◆ **Data in this exercise**
------

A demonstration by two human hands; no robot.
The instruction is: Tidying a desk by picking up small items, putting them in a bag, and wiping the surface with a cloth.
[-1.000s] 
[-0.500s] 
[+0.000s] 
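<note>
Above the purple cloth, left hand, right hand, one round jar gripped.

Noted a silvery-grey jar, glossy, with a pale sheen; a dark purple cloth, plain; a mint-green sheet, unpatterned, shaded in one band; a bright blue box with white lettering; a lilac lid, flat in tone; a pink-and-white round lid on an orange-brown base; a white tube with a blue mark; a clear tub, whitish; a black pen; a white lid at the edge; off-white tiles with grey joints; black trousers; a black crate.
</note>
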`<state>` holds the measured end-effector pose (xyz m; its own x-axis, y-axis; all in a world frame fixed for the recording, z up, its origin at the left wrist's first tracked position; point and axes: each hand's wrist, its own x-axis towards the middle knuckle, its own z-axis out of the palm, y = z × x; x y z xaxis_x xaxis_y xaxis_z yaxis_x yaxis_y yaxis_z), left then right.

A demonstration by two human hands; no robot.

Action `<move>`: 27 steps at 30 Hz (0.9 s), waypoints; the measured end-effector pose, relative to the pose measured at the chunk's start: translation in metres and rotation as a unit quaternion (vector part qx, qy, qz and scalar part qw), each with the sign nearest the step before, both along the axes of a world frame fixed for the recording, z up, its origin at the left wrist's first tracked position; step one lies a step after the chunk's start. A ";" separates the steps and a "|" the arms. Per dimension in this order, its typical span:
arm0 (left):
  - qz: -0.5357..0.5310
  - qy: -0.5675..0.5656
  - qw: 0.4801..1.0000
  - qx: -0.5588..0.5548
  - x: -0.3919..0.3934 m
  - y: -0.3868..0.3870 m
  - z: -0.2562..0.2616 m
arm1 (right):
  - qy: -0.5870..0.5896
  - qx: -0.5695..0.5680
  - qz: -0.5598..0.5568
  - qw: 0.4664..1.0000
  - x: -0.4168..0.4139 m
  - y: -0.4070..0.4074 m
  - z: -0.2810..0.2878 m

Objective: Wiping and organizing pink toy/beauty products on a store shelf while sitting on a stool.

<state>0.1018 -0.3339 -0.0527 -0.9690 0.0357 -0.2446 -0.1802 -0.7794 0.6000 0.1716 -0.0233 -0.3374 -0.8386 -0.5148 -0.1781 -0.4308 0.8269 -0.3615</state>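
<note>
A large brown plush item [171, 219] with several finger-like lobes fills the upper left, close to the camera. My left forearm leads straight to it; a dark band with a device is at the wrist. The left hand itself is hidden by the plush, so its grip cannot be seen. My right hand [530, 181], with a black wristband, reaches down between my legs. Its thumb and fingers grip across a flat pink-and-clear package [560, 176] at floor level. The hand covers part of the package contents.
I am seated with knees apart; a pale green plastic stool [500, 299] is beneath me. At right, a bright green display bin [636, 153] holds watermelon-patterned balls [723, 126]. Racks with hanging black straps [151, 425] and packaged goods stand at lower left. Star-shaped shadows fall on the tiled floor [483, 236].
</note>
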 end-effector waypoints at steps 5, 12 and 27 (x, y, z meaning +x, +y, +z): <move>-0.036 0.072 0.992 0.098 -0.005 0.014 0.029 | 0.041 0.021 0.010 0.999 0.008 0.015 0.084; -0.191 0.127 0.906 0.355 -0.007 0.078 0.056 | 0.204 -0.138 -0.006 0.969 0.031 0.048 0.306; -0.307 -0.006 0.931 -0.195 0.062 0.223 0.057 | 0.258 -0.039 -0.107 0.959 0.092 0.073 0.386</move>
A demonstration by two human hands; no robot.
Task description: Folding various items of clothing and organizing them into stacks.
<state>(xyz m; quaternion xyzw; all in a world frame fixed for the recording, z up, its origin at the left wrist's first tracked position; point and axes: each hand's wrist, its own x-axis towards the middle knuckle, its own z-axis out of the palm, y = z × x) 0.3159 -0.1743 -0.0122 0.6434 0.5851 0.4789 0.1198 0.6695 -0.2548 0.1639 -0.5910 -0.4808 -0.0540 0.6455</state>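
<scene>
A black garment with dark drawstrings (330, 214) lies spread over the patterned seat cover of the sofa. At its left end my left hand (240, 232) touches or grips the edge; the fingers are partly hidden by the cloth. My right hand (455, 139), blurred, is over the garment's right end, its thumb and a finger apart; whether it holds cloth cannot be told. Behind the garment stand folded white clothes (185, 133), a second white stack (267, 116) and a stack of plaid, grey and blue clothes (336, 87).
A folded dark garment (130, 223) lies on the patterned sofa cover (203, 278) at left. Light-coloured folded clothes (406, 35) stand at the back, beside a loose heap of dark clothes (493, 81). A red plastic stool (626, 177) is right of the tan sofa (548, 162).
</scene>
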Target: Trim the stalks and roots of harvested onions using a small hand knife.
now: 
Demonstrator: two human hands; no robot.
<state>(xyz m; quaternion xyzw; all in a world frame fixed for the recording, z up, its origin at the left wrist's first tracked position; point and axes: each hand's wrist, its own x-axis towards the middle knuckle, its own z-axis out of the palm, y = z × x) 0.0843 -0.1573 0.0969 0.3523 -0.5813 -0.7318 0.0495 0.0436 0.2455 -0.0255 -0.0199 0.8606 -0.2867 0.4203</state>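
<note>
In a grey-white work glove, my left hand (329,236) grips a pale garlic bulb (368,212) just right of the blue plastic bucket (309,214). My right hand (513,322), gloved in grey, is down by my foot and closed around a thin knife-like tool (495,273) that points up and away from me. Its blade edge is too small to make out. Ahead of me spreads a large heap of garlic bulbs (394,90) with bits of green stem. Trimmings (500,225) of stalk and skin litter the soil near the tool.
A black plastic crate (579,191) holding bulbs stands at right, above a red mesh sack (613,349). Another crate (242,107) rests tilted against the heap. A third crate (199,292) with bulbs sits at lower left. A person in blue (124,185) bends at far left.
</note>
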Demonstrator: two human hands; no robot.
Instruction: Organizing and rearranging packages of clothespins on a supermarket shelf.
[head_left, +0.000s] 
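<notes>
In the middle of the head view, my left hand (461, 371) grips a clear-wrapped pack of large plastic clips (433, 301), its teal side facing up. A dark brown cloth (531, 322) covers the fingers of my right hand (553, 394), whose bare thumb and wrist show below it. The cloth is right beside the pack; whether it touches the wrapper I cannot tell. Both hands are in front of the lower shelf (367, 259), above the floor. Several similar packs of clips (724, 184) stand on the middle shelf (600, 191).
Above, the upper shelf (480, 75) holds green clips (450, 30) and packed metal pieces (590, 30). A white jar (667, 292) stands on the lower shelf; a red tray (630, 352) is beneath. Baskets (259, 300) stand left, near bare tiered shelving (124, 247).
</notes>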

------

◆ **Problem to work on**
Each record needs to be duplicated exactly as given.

◆ **Exercise response**
A demonstration by two human hands; no robot.
The instruction is: Tidying a desk by picking up small items, putting them in a bag, and wiping the surface with a cloth.
[-1.000s] 
[-0.500s] 
[+0.000s] 
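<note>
Above the purple cloth, left hand, right hand, one round jar gripped.

Noted a silvery-grey jar, glossy, with a pale sheen; a dark purple cloth, plain; a mint-green sheet, unpatterned, shaded in one band; a bright blue box with white lettering; a lilac lid, flat in tone; a pink-and-white round lid on an orange-brown base; a white tube with a blue mark; a clear tub, whitish; a black pen; a white lid at the edge; off-white tiles with grey joints; black trousers; a black crate.
</note>
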`<state>` holds the measured end-effector pose (xyz m; its own x-axis, y-axis; all in a world frame fixed for the recording, z up, its origin at the left wrist's first tracked position; point and axes: each hand's wrist, its own x-axis towards the middle knuckle, its own z-axis out of the palm, y = z × x; x y z xaxis_x xaxis_y xaxis_z yaxis_x yaxis_y yaxis_z), left then right.

A demonstration by two human hands; no robot.

Action `<move>`: 27 steps at 30 Hz (0.9 s), waypoints; the measured end-effector pose, relative to the pose measured at the chunk's start: translation in metres and rotation as a unit quaternion (vector part qx, qy, qz and scalar part qw), each with the sign nearest the step before, both along the axes of a world frame fixed for the recording, z up, its origin at the left wrist's first tracked position; step one lies a step after the chunk's start. A ";" separates the steps and a "|" the arms. Per dimension in this order, its typical span:
arm0 (left):
  - qz: -0.5357..0.5310
  - qy: -0.5675..0.5656
  - qw: 0.4801..1.0000
  - qx: -0.5588..0.5548
  - x: -0.3919..0.3934 m
  - y: -0.3868..0.3870 m
  - z: -0.2562..0.2616 m
arm1 (right):
  - qy: -0.5870..0.5896
  - qx: -0.5695..0.5680
  - qz: -0.5598..0.5568
  - qw: 0.4664..1.0000
  - x: -0.4168..0.4139 m
  - y: -0.4070..0.4074 m
  - z: -0.2810..0.2878 m

Objective: Wiping and organizing pink toy/beauty products on a store shelf while sitting on a stool.

<state>0.1018 -0.3339 -0.0527 -0.9690 0.0357 -0.2446 -0.1802 -0.7794 0.6000 0.1716 -0.0233 -0.3374 -0.8386 -0.5148 -0.1781 -0.4308 0.8269 -0.3615</state>
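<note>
A large brown plush item [171, 219] with several finger-like lobes fills the upper left, close to the camera. My left forearm leads straight to it; a dark band with a device is at the wrist. The left hand itself is hidden by the plush, so its grip cannot be seen. My right hand [530, 181], with a black wristband, reaches down between my legs. Its thumb and fingers grip across a flat pink-and-clear package [560, 176] at floor level. The hand covers part of the package contents.
I am seated with knees apart; a pale green plastic stool [500, 299] is beneath me. At right, a bright green display bin [636, 153] holds watermelon-patterned balls [723, 126]. Racks with hanging black straps [151, 425] and packaged goods stand at lower left. Star-shaped shadows fall on the tiled floor [483, 236].
</note>
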 end-effector waypoints at steps 5, 12 and 27 (x, y, z meaning +x, +y, +z): <move>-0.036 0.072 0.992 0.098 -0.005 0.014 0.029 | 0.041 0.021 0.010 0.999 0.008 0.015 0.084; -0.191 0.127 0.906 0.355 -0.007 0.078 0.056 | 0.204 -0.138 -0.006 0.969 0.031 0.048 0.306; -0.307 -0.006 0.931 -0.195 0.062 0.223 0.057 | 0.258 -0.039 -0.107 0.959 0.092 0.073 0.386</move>
A demonstration by two human hands; no robot.
Task description: Folding various items of clothing and organizing them into stacks.
<state>(xyz m; quaternion xyzw; all in a world frame fixed for the recording, z up, its origin at the left wrist's first tracked position; point and axes: each hand's wrist, its own x-axis towards the middle knuckle, its own z-axis out of the palm, y = z × x) 0.3159 -0.1743 -0.0122 0.6434 0.5851 0.4789 0.1198 0.6695 -0.2548 0.1639 -0.5910 -0.4808 -0.0540 0.6455</state>
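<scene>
A black garment with dark drawstrings (330, 214) lies spread over the patterned seat cover of the sofa. At its left end my left hand (240, 232) touches or grips the edge; the fingers are partly hidden by the cloth. My right hand (455, 139), blurred, is over the garment's right end, its thumb and a finger apart; whether it holds cloth cannot be told. Behind the garment stand folded white clothes (185, 133), a second white stack (267, 116) and a stack of plaid, grey and blue clothes (336, 87).
A folded dark garment (130, 223) lies on the patterned sofa cover (203, 278) at left. Light-coloured folded clothes (406, 35) stand at the back, beside a loose heap of dark clothes (493, 81). A red plastic stool (626, 177) is right of the tan sofa (548, 162).
</scene>
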Target: Trim the stalks and roots of harvested onions using a small hand knife.
now: 
Demonstrator: two human hands; no robot.
<state>(xyz m; quaternion xyzw; all in a world frame fixed for the recording, z up, its origin at the left wrist's first tracked position; point and axes: each hand's wrist, its own x-axis towards the middle knuckle, its own z-axis out of the palm, y = z × x) 0.0843 -0.1573 0.0969 0.3523 -0.5813 -0.7318 0.0495 0.0436 0.2455 -0.0255 -0.0199 0.8606 -0.2867 0.4203</state>
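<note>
In a grey-white work glove, my left hand (329,236) grips a pale garlic bulb (368,212) just right of the blue plastic bucket (309,214). My right hand (513,322), gloved in grey, is down by my foot and closed around a thin knife-like tool (495,273) that points up and away from me. Its blade edge is too small to make out. Ahead of me spreads a large heap of garlic bulbs (394,90) with bits of green stem. Trimmings (500,225) of stalk and skin litter the soil near the tool.
A black plastic crate (579,191) holding bulbs stands at right, above a red mesh sack (613,349). Another crate (242,107) rests tilted against the heap. A third crate (199,292) with bulbs sits at lower left. A person in blue (124,185) bends at far left.
</note>
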Demonstrator: two human hands; no robot.
Instruction: Organizing and rearranging packages of clothespins on a supermarket shelf.
[head_left, +0.000s] 
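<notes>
In the middle of the head view, my left hand (461, 371) grips a clear-wrapped pack of large plastic clips (433, 301), its teal side facing up. A dark brown cloth (531, 322) covers the fingers of my right hand (553, 394), whose bare thumb and wrist show below it. The cloth is right beside the pack; whether it touches the wrapper I cannot tell. Both hands are in front of the lower shelf (367, 259), above the floor. Several similar packs of clips (724, 184) stand on the middle shelf (600, 191).
Above, the upper shelf (480, 75) holds green clips (450, 30) and packed metal pieces (590, 30). A white jar (667, 292) stands on the lower shelf; a red tray (630, 352) is beneath. Baskets (259, 300) stand left, near bare tiered shelving (124, 247).
</notes>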

Work on this exercise has concluded.